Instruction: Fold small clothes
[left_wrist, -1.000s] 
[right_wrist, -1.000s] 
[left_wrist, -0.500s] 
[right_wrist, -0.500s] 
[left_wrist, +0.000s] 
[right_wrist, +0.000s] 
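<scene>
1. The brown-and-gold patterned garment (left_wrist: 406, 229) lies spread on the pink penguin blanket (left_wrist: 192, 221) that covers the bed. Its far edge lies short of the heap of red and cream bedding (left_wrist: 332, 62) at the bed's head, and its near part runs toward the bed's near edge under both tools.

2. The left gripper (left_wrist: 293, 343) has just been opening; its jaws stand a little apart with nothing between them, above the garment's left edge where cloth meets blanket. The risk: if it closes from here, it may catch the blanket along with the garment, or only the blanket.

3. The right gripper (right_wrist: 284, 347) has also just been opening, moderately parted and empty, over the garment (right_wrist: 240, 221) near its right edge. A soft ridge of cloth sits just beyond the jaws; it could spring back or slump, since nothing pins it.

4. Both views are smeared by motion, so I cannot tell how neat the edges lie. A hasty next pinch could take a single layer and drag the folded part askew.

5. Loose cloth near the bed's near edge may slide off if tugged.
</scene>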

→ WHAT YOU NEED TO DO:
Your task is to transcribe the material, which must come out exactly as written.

→ TASK ANSWER:
Instruction: Fold small clothes
[left_wrist, -1.000s] 
[right_wrist, -1.000s] 
[left_wrist, -0.500s] 
[right_wrist, -0.500s] 
[left_wrist, +0.000s] 
[right_wrist, +0.000s] 
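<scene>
1. The brown-and-gold patterned garment (left_wrist: 406, 229) lies spread on the pink penguin blanket (left_wrist: 192, 221) that covers the bed. Its far edge lies short of the heap of red and cream bedding (left_wrist: 332, 62) at the bed's head, and its near part runs toward the bed's near edge under both tools.

2. The left gripper (left_wrist: 293, 343) has just been opening; its jaws stand a little apart with nothing between them, above the garment's left edge where cloth meets blanket. The risk: if it closes from here, it may catch the blanket along with the garment, or only the blanket.

3. The right gripper (right_wrist: 284, 347) has also just been opening, moderately parted and empty, over the garment (right_wrist: 240, 221) near its right edge. A soft ridge of cloth sits just beyond the jaws; it could spring back or slump, since nothing pins it.

4. Both views are smeared by motion, so I cannot tell how neat the edges lie. A hasty next pinch could take a single layer and drag the folded part askew.

5. Loose cloth near the bed's near edge may slide off if tugged.
</scene>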

This exercise has been answered in full.